Julia Moore, the Sweet Singer of Michigan – one of the best and funniest passages in The Adventures of Huckleberry Finn details Huck’s encounter with the poetical and artistic relicts of Emmeline Grangerford, an artistic young miss who died young. The girl, a devotee of the 19th century obsession with death and mourning, wrote melancholy poetry, sketched scenes of droopily bereaved maidens, and generally seems to have lived her life in a state of mild and perpetual thanatopsis. Her masterpiece was a drawing of a dead bird entitled “I Shall Never Hear Thy Sweet Chirrup More Alas.” Huck averred that he didn’t understand it but the girl’s family set such great store by it that it must have been good, although the modern reader may be more inclined to trust Huck’s taste in this matter.
Julia A. Moore would have disagreed.
The self-proclaimed Sweet Singer of Michigan was a farm wife of refined and sentimental tastes who, seemingly without any encouragement from her family, friends, or much of anyone else, suddenly turned to poetry in 1876, at the tender age of 31. The result, The Sweet Singer of Michigan Salutes the Public, later known as The Sentimental Songbook, would have been right up Grangerford’s alley. In one slim, blood soaked volume, Moore, whom a contemporary called "worse than a Gatling gun," racks up a body count that would do Ted Bundy proud, taking out almost two dozen characters, many of them dear little children
Those little girls will not forget
The day that Hattie died,
For she was with them when she fell in a fit,
While playing by their side.
or hapless innocents on a train
Have you heard of the dreadful fate
Of Mr. PP Bliss and wife?
Of their death I will relate,
And also others lost their life
Ashtabula Bridge disaster,
Where so many people died
Without a though that destruction
Would plunge them 'neath the wheel of tide.

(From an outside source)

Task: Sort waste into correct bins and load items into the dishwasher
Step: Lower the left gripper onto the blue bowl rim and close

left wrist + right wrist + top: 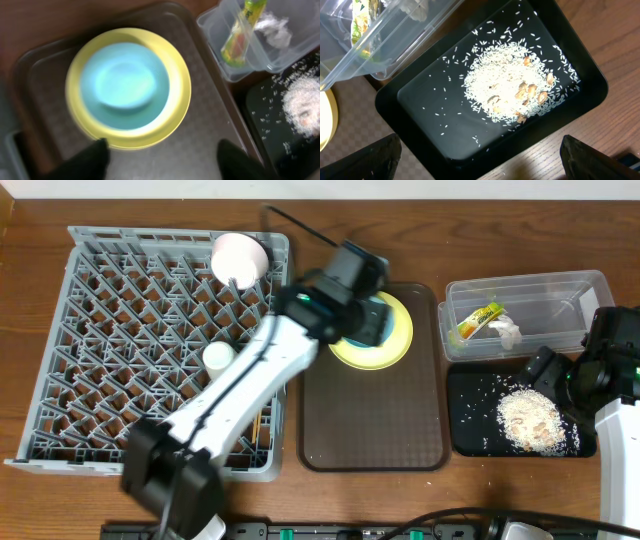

Even though no one dies, the threat of violence lurks even beneath the romance of this excerpt from Croquet by Moonlight:
Two young men were among them, that loved this pretty Dell:
Although I write about them, their names I will not tell.
They were fine young fellows, so bashful, and yet so gay;
They tried to beat the girl with the blue ball play.
Of course word soon got out that Michigan had produced a poet of singular talents, and the Sweet Singer found that she’d written a surprise bestseller. Intellectuals roared, the hoi polloi wept over poor Mr. PP Bliss (and wife), and Mark Twain (who may or may not have had Julia in mind when he wrote Huckleberry Finn) eventually went on record as saying that her poetry had given him joy for twenty years, although perhaps not in the way she intended.
Alas, “nothing gold can stay,” as a much better poet later said, and the Sweet Singer’s subsequent efforts never approached her initial glory. She returned to being a simple Michigan farm wife, writing only for the local newspapers and sinking slowly into obscurity. Perhaps she had only had the one memorable book in her. After all, as she herself had once said:
“Literary is a work very difficult to do.”
Truer words were ne’er writ.
Let us now praise awful poets, fellow Kossacks. Who’s your favorite? 19th century horrors like William Topaz McGonagall? Modern kitschmeisters like Rod McKuen? Medieval bore Hartmann von Aue? Don’t be shy. Gather round the hearth and join the bardic circle as we summon the ghosts of mediocrity past!